Encontraremos a Rodó, en nuestros intemporales cruces fantasmagóricos, como un preclaro mármol andante, y en alguna calle empedrada gala nos detendrá el ánimo de la tertulia: no habrá pasado ningún siglo.

II

Rodó arribó a Lisboa el 1 de agosto de 1916, vale decir, durante la Gran Guerra. Atestiguado está que se entrevistó con el presidente de Portugal; que, en Madrid, se encontró efímeramente con Juan Ramón Jiménez (quien lo describió como “vigoroso tronco americano”); que recorrió los pavimentos de Barcelona, y que contempló las maravillas humanas y monumentales de Italia, hasta su deceso en un hotel de Palermo. Pero estos hechos pueden ser acomodaticios para una biografía mediocre. Rodó en Europa fue un fantasma, y como tal —y además, como recompensa definitiva a su amor por la literatura— pudo romper las cáscaras grises de la realidad: en la costa de Viareggio vio a Byron prender la pira donde Shelley, su compañero lírico, fue incinerado; en Tívoli olió las flores de Horacio; en Nápoles no habló con una lápida, sino con Virgilio; en la bahía de Palermo avistó la barca de Ulises…

Seguramente no se gustará de esta otra vida.
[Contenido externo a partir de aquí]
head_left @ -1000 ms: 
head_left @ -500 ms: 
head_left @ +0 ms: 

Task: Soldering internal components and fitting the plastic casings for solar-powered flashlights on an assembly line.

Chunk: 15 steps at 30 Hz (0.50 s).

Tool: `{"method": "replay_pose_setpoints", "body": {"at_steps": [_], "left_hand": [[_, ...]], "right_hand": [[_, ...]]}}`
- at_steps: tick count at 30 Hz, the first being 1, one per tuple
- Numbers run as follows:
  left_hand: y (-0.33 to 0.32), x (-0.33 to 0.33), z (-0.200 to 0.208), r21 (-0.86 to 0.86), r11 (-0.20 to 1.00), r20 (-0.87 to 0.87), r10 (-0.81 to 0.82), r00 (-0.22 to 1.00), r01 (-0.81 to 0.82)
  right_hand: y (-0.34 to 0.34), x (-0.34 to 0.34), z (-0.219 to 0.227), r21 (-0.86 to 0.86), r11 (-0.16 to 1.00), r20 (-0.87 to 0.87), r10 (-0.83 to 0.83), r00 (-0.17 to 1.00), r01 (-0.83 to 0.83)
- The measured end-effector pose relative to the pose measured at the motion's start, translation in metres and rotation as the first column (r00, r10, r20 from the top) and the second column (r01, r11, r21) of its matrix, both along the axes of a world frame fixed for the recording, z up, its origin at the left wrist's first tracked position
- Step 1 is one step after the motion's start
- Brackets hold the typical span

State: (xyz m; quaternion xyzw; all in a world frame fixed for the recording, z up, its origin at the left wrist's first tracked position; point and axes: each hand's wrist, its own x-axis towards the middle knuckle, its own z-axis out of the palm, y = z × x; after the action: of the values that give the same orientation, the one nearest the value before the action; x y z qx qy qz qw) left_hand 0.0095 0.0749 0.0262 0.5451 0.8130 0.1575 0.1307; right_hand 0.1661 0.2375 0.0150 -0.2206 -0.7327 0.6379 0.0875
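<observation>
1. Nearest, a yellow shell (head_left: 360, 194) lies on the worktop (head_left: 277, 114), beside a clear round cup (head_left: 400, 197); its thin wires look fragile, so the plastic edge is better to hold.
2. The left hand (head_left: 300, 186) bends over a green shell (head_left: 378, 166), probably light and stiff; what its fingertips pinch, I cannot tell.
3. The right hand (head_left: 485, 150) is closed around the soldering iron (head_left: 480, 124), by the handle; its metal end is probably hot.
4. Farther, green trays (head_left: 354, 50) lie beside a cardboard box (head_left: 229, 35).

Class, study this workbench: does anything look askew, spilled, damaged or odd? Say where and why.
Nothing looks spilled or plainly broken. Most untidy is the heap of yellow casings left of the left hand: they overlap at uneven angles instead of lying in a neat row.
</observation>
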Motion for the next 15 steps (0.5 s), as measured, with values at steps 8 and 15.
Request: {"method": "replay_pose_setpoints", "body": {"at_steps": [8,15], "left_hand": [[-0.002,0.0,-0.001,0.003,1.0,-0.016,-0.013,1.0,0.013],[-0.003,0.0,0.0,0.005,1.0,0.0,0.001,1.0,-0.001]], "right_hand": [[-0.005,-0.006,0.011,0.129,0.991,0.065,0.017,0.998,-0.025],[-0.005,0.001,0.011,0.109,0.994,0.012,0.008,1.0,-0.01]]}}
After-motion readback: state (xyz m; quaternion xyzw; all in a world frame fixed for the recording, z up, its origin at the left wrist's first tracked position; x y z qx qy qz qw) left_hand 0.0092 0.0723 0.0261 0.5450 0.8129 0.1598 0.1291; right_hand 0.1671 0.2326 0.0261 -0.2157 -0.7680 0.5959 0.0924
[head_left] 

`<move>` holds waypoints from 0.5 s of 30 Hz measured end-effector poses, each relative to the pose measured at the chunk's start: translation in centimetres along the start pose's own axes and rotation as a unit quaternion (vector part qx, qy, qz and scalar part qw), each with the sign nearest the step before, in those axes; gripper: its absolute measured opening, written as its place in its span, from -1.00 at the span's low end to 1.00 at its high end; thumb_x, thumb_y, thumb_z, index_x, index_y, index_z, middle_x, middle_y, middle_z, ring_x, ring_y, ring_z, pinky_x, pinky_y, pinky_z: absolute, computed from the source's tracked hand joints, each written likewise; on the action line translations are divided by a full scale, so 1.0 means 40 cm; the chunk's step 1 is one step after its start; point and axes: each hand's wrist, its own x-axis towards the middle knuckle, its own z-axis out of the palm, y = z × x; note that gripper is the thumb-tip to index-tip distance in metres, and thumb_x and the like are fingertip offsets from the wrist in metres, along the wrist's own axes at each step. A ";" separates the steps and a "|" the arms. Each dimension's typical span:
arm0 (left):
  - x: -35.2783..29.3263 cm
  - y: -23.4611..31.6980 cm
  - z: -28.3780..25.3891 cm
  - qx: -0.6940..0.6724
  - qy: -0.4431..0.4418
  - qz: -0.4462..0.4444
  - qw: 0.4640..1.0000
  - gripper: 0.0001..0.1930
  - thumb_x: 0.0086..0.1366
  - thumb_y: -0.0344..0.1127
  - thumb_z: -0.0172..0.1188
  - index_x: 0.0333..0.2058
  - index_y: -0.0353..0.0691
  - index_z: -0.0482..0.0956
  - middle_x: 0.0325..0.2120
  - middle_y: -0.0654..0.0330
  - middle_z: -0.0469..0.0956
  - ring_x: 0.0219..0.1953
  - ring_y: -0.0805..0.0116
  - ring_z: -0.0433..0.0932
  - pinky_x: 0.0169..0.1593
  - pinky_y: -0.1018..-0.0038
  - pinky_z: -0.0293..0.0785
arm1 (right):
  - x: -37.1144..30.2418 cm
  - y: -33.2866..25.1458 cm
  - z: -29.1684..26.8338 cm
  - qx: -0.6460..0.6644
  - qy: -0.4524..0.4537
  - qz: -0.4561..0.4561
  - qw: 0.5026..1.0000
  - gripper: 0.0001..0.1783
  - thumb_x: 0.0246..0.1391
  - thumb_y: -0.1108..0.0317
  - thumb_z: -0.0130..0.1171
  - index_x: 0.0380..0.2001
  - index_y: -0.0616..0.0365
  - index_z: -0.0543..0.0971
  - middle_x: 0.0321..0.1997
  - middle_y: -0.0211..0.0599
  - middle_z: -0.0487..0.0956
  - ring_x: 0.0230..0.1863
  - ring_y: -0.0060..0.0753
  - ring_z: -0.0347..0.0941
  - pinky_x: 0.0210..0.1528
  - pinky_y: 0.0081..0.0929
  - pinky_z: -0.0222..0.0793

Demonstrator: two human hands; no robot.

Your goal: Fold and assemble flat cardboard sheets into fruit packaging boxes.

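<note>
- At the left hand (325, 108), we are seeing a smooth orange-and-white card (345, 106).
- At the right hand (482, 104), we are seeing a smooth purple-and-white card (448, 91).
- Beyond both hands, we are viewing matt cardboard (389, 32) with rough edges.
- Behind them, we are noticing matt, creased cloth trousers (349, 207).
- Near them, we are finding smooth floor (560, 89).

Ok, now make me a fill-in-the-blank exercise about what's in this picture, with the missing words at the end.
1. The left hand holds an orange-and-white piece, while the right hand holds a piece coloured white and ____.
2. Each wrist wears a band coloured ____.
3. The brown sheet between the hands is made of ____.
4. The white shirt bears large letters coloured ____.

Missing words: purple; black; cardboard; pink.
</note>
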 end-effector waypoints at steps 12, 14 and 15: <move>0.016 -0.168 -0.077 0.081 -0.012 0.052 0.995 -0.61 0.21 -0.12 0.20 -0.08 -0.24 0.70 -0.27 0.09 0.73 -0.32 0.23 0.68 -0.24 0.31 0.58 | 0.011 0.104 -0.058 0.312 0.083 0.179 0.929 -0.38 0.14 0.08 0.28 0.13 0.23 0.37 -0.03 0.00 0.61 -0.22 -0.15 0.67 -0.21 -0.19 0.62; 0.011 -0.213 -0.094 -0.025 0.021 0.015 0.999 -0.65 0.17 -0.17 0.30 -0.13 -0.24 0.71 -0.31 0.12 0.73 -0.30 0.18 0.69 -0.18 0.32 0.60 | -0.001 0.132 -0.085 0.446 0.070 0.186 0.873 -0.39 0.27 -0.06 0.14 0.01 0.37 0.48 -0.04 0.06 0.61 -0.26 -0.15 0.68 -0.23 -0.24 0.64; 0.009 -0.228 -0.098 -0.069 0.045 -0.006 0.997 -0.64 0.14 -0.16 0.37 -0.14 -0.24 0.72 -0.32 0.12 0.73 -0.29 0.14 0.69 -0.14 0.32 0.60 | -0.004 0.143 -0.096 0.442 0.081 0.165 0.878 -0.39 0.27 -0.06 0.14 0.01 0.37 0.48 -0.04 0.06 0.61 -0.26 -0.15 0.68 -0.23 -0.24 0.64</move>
El imaginario moderno, negligentemente, asumió la división entre ficción y no ficción; ha bajado los párpados frente a la dimensión mítica de los hombres. ¿Creen que el montevideano no llegó a Francia, sí, a esa nación que debatía su destino en las trincheras, y que él, una vez, con gratitud y orgullo, proclamó que su causa en la guerra era la causa de la humanidad? Nuestro autor creía que el mundo después de la muerte era una galería de estatuas; Baudelaire dijo de Víctor Hugo que era la estatua de la Meditación que camina. Hecho: encontraremos a Rodó, en nuestros intemporales cruces fantasmagóricos, como un preclaro mármol andante, y en alguna calle empedrada gala nos detendrá el ánimo de la tertulia: no habrá pasado ningún siglo; será la misma conversación fresca del novecientos, cuando el maestro arielizaba con la juventud, y en la solemnidad de esa tarde, un suave cierzo, a la vez que nos hará girar el perfil y encender el fuego de nuestra voluntad, nos susurrará: América.